_WORK TO BE COMPLETED_
Repeat only the stretch of lines below that runs from the line with "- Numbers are" through the line with "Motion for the", unaltered.

_SOURCE MATERIAL_
------------------------------------------------------------

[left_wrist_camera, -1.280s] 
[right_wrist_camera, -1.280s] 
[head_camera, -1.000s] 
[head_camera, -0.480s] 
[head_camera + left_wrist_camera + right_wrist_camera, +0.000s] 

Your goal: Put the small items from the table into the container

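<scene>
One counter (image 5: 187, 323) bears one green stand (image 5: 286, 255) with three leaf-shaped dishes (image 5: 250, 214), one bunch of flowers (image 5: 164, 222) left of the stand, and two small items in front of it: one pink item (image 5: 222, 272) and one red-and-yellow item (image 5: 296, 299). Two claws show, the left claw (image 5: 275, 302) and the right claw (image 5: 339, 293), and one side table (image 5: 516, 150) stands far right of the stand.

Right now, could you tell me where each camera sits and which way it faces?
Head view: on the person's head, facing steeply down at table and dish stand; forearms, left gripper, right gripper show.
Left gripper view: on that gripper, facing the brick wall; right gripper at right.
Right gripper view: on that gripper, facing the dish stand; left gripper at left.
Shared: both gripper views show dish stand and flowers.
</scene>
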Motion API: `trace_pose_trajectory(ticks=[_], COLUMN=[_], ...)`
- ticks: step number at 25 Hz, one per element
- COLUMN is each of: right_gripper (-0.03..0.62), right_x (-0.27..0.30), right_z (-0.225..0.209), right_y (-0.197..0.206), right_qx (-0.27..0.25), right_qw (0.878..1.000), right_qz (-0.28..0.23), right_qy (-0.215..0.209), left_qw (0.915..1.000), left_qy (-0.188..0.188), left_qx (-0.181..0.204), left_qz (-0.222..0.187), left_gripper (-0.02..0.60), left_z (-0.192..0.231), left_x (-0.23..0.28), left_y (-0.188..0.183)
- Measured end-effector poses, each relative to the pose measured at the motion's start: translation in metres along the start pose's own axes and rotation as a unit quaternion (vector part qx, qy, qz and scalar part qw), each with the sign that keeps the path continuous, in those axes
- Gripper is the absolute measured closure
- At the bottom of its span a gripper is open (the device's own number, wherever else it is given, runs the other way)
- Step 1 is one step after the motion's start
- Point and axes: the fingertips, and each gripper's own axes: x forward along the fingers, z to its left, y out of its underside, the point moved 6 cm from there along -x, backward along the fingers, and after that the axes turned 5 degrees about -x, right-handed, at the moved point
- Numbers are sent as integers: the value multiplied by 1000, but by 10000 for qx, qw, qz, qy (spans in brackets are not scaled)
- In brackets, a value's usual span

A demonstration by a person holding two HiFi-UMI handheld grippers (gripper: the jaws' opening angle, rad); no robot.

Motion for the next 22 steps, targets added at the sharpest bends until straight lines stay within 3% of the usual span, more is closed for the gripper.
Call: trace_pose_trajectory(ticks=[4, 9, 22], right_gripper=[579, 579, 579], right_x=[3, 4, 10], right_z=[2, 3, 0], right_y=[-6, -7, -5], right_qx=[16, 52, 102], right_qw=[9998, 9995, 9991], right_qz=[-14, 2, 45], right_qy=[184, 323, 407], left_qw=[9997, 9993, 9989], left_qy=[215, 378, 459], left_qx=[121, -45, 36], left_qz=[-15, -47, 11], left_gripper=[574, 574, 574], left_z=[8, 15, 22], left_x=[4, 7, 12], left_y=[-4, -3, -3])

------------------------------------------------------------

_RESPONSE_
- Numbers are sent as integers: the value multiplied by 1000, but by 10000 for qx, qw, qz, qy (spans in brackets are not scaled)
- In brackets, a value's usual span

A demonstration by a person holding two HiFi-UMI handheld grippers (gripper: the jaws' opening angle, rad); no robot.

Motion for the next 22 steps, targets added at the sharpest bends until straight lines stay within 3% of the usual span, more is closed for the gripper.

Nothing further remains to be added to the answer.